A NHS tem um longo caminho a percorrer no sentido de assegurar que esses exemplos se tornem uma abordagem padrão. “Mas o termo ‘bloqueio de leito’ é inútil e sem dúvida um dos mais inapropriados no linguajar da saúde. Vamos colocar o termo no ‘lixo’ e concentrar no que sabemos que funciona tanto para o indivíduo quanto para o sistema de saúde”, conclui o autor do artigo.

Brasil 

Como no sistema de saúde inglês, é comum que muitos governantes e gestores públicos brasileiros  assinalem, cada vez mais, o aumento do número de idosos no intuito de transferir a responsabilidade do problema crônico da falta de leitos. A verdade, é que este fator é apenas uma parte do problema, conforme destaca o médico Cláudio Allgayer, presidente da Federação dos Hospitais e Estabelecimentos de Saúde do RS (Fehosul).

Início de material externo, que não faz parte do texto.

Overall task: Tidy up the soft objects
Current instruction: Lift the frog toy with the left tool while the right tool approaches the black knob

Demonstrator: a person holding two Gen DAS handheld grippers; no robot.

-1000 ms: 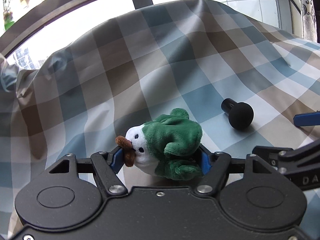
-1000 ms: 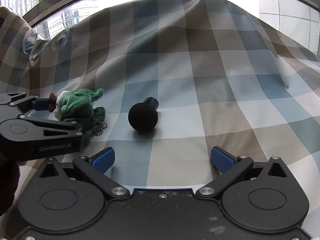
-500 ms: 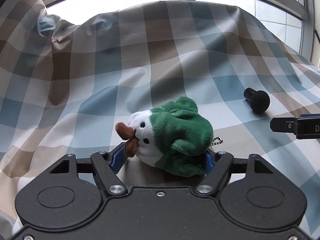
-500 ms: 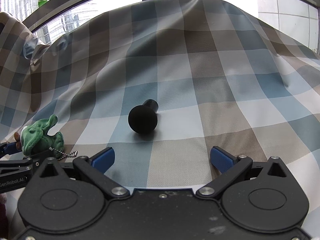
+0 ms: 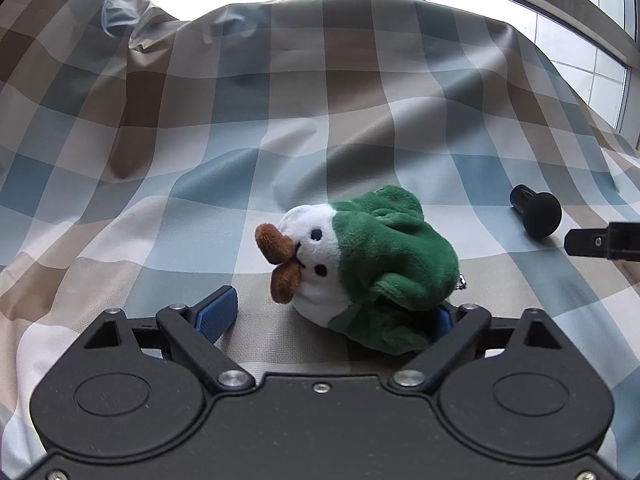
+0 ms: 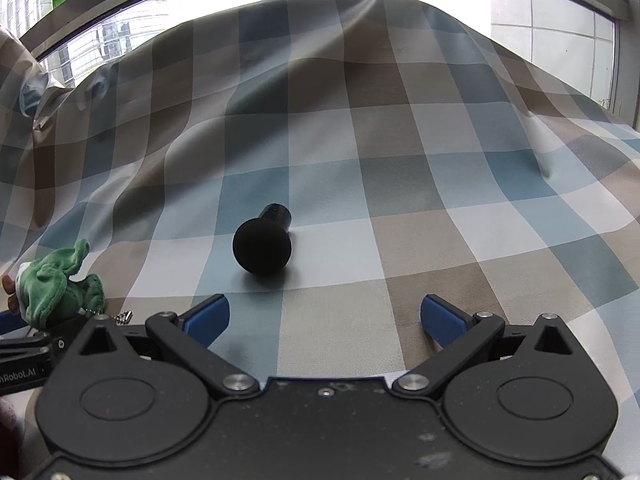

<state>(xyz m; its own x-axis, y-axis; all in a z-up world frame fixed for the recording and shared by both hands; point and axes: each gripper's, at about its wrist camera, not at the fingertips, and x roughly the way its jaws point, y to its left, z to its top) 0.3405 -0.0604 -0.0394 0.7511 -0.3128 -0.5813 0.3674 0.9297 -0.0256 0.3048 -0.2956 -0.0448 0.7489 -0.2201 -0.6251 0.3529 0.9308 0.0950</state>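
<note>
A small plush [image 5: 372, 264] with a green body, white face and brown beak lies on its side on the checked cloth [image 5: 280, 128]. It sits between the jaws of my left gripper [image 5: 330, 310], which are opening. The left pad stands clear of the toy and the right pad is mostly hidden behind its green body. The right wrist view shows the same plush [image 6: 52, 290] at the far left with its bead chain. A black foam ball on a short stub [image 6: 262, 246] lies ahead of my right gripper [image 6: 324, 316], which is open and holds nothing.
The checked cloth rises into a hump towards a bright window [image 6: 180, 12] at the back. A crumpled fold [image 5: 132, 24] bunches at the upper left. The black ball [image 5: 538, 216] lies to the plush's right, beside one of the right gripper's fingers [image 5: 600, 242].
My left gripper carried the plush leftwards, away from the black ball, and lowered it to the cloth. Its jaws then spread and released the toy. The right gripper stayed put.
</note>
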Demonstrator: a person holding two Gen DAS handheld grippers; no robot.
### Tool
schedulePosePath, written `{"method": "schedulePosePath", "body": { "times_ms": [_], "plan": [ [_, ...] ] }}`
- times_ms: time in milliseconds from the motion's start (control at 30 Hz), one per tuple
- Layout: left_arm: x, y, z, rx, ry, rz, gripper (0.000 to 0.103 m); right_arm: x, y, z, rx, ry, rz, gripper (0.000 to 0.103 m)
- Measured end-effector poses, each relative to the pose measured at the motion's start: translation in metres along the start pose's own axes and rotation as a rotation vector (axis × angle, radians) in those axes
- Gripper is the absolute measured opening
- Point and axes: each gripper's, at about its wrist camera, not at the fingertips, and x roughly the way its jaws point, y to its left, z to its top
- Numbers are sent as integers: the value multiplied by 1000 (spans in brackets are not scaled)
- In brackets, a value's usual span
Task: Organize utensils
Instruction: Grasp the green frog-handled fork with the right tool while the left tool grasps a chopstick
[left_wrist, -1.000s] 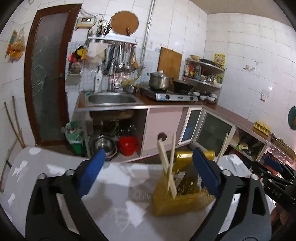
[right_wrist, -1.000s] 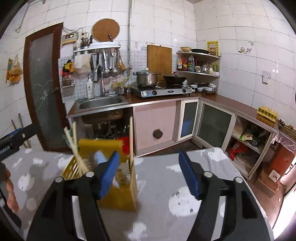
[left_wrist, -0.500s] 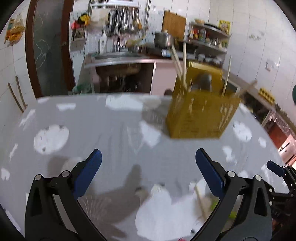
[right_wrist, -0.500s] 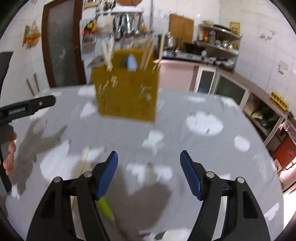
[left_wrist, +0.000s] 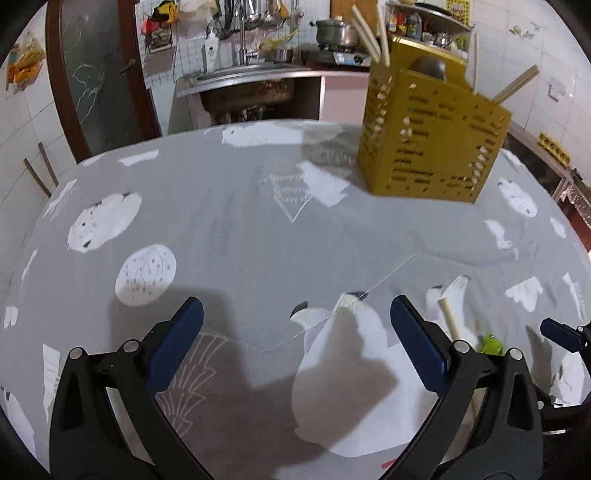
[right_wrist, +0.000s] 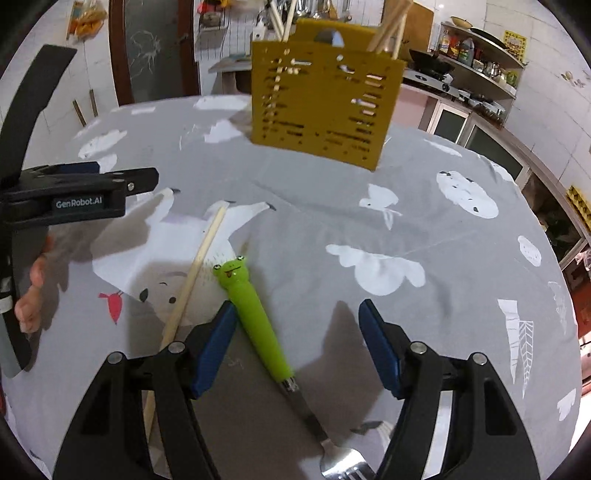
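Two utensils loose: a fork with a green frog handle (right_wrist: 255, 314) and one wooden chopstick (right_wrist: 195, 267) lie side by side on the near part of the table, not touching.
Holder: the yellow slotted caddy (right_wrist: 325, 107) stands at the far side, well apart from both, with chopsticks already upright in it.
Right gripper (right_wrist: 297, 341): jaws wide, nothing clamped; they have just narrowed a little, with the frog handle lying beside the left pad.
Left gripper (left_wrist: 295, 345): jaws wide and empty, over bare cloth left of the chopstick.
Risk: closing off-centre would likely roll the rounded handle aside or nudge the chopstick; pads pressed low could pinch the cloth.
Surface: grey tablecloth (right_wrist: 424, 206) with white prints, faintly creased.
Room: tiled kitchen, sink (left_wrist: 240, 72) and stove beyond.
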Motion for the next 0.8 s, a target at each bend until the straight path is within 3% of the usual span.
{"method": "schedulePosePath", "body": {
  "times_ms": [133, 200, 267, 433, 533, 733, 800],
  "plan": [
    [7, -3, -2, -11, 41, -18, 98, 11, -1, 10, 24, 41, 34, 43],
    [8, -8, -3, -10, 52, -21, 98, 13, -5, 14, 55, 51, 51, 26],
    [9, -16, -5, -6, 65, -33, 98, 14, -11, 16, 76, 52, 54, 19],
    [8, -41, -8, -5, 75, -66, 97, 17, -49, 11, 193, 50, 0, 16],
    [10, -62, -11, 16, 91, -82, 91, 15, -70, 7, 259, 51, -31, 16],
    [10, -95, -17, 64, 107, -51, 65, 16, -82, 7, 276, 50, -49, 17],
    [8, -98, -17, 66, 108, -59, 48, 19, -84, 10, 271, 56, -49, 17]
  ]
}}
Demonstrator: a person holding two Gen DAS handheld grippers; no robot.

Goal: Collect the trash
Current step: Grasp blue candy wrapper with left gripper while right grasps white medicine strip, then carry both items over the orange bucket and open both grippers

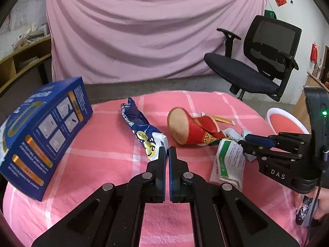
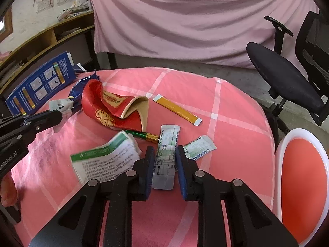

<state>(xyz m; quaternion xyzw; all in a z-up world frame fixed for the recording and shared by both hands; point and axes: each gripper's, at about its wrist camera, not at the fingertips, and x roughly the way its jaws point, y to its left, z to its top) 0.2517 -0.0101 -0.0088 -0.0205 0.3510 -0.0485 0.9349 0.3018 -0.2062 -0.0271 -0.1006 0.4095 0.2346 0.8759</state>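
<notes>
**While trash lies all about**

Where the crinkly blue snack wrapper (image 1: 141, 127) lies on the pink checked counter (image 1: 102, 144), the left hand-held gripper (image 1: 167, 150) is squeezed tight on its white end. The long silver pill strip (image 2: 166, 156) lies flat near the front. The right hand-held gripper (image 2: 165, 150) has a narrow gap with the strip in it. I cannot tell if the pads press it.

Just beside the strip lie a green and white paper leaflet (image 2: 102, 160) and a small green and white packet (image 2: 199, 150). A squashed red paper cup (image 2: 111, 111) lies near them. A big blue cardboard box (image 1: 47, 131) stands at the left edge. A white bowl with a red inside (image 2: 283, 144) shows past the right edge.
</notes>
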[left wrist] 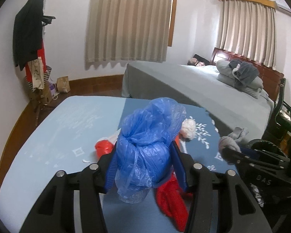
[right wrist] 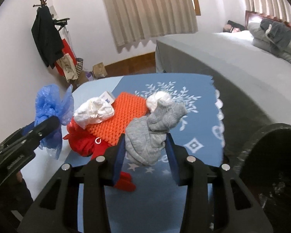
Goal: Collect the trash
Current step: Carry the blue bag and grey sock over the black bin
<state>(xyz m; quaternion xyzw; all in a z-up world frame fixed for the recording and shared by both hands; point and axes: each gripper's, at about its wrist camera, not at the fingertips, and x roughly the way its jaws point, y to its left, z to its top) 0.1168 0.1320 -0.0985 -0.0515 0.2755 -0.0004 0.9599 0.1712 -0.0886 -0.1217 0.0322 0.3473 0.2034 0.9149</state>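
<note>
My left gripper (left wrist: 144, 161) is shut on a crumpled blue plastic bag (left wrist: 149, 136) and holds it above the blue cloth; the bag also shows in the right wrist view (right wrist: 50, 108). My right gripper (right wrist: 145, 151) is shut on a bundle of grey knit cloth (right wrist: 151, 136), which also shows at the right of the left wrist view (left wrist: 230, 139). On the table lie a white crumpled bag (right wrist: 95, 112), an orange mesh pad (right wrist: 122, 114), a red fabric piece (right wrist: 83, 143), a white fluffy ball (right wrist: 157, 98) and a small white box (right wrist: 107, 97).
The table carries a blue patterned cloth (right wrist: 196, 104). A bed with grey sheet (right wrist: 232, 62) stands to the right. A dark round bin (right wrist: 271, 167) sits at the right. A coat stand with clothes and bags (right wrist: 46, 36) stands in the far left corner.
</note>
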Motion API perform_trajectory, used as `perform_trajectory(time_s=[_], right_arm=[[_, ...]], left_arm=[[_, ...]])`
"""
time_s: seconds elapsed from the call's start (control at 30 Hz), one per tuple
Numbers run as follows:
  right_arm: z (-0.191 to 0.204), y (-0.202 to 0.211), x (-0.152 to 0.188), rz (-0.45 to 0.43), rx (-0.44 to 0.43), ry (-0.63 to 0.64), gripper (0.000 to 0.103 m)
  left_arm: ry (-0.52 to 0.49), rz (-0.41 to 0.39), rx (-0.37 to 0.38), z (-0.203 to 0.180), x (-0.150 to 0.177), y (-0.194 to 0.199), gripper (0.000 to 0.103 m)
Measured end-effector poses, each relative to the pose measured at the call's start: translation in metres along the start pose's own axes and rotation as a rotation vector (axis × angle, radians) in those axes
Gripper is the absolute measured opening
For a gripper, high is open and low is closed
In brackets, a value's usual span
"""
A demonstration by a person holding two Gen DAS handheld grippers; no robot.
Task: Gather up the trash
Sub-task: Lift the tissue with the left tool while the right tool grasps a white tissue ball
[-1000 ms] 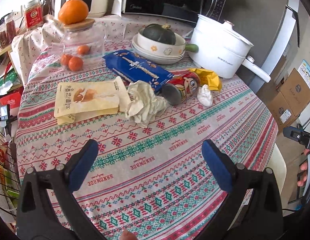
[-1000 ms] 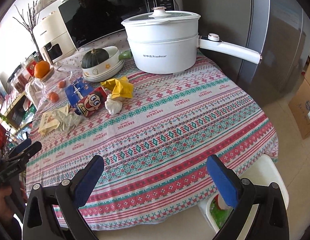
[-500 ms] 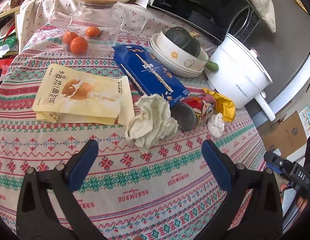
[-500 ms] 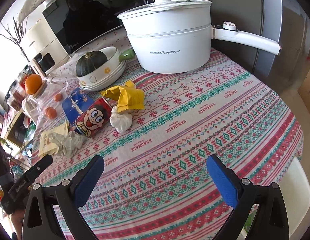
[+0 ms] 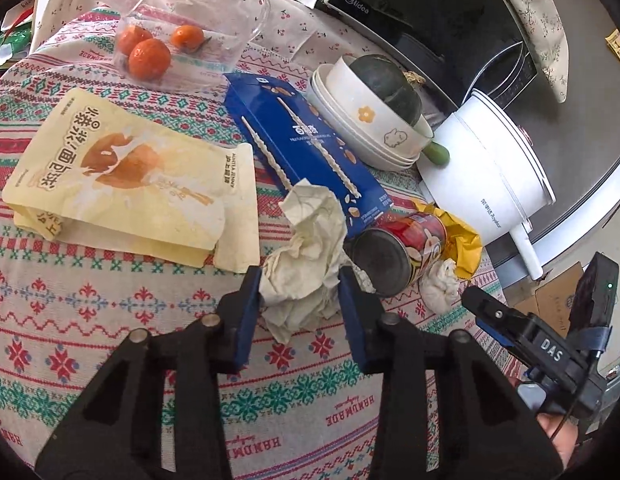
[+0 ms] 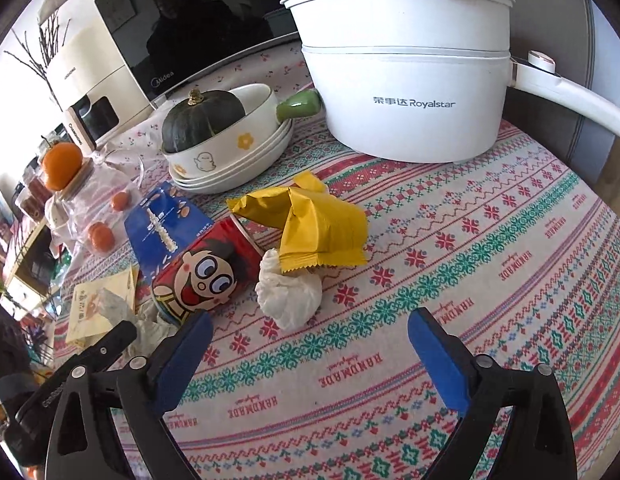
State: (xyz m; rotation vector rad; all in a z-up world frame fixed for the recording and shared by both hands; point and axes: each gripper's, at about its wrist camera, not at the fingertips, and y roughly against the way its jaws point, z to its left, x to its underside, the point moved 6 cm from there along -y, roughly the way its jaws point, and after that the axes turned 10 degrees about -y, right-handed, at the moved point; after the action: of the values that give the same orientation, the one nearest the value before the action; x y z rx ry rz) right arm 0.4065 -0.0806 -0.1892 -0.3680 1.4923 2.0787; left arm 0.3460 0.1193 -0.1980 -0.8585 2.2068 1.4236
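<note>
Right now the crumpled cream paper napkin [image 5: 305, 264] sits between the pads of my left tongs [image 5: 299, 294], whose jaws have just been closing; both blue pads press its sides, so I hold it where it lies on the bench [image 5: 109, 320], which wears a patterned knitted-look cloth.

I take the red cartoon can [image 5: 402, 248] as my landmark. It lies on its side just right of the napkin, its dark end facing me. Beyond it lies the blue biscuit box [image 5: 305, 156], flat, with the napkin's upper edge overlapping its near corner. Left of the can, past the napkin, lies a cream snack pouch [image 5: 121, 176]. On the can's right a crumpled yellow wrapper [image 6: 322, 232] lies against it, and a small white tissue wad [image 6: 289, 296] rests just in front of that wrapper.

My right tongs [image 6: 310, 340] hang above the cloth just short of the tissue wad, with nothing between the pads; their jaws have just been closing slightly yet stand wide.

Behind the can stand stacked white bowls holding a dark green squash [image 6: 201, 120], a white electric pot [image 6: 406, 80] and a glass jar with small oranges [image 5: 149, 52].
</note>
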Motion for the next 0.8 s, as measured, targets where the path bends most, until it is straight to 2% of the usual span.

“Cada vez mais ouviremos desculpas neste sentido. É importante que a sociedade e os formadores de opinião não se deixem levar por desculpas que mascarem as causas reais. Há duas linhas que há muito tempo se cruzaram e continuam a se afastar antagonicamente. A dos idosos continua a subir, enquanto a dos leitos ofertados continua em seu movimento decrescente. E esta relação só piora por causa do não enfrentamento correto e responsável da questão de parte dos diferentes governos. Os hospitais são obrigados a fecharem  leitos não por falta de demanda, mas simplesmente por que prevalece o subfinanciamento na saúde. Faltam investimento, integração, controle e gestão. E ainda, uma visão global e mais inteligente, com o uso de equipamentos alternativos, menos custosos, como a assistência ambulatorial resolutiva e a internação domiciliar para casos menos graves”, destacou Allgayer.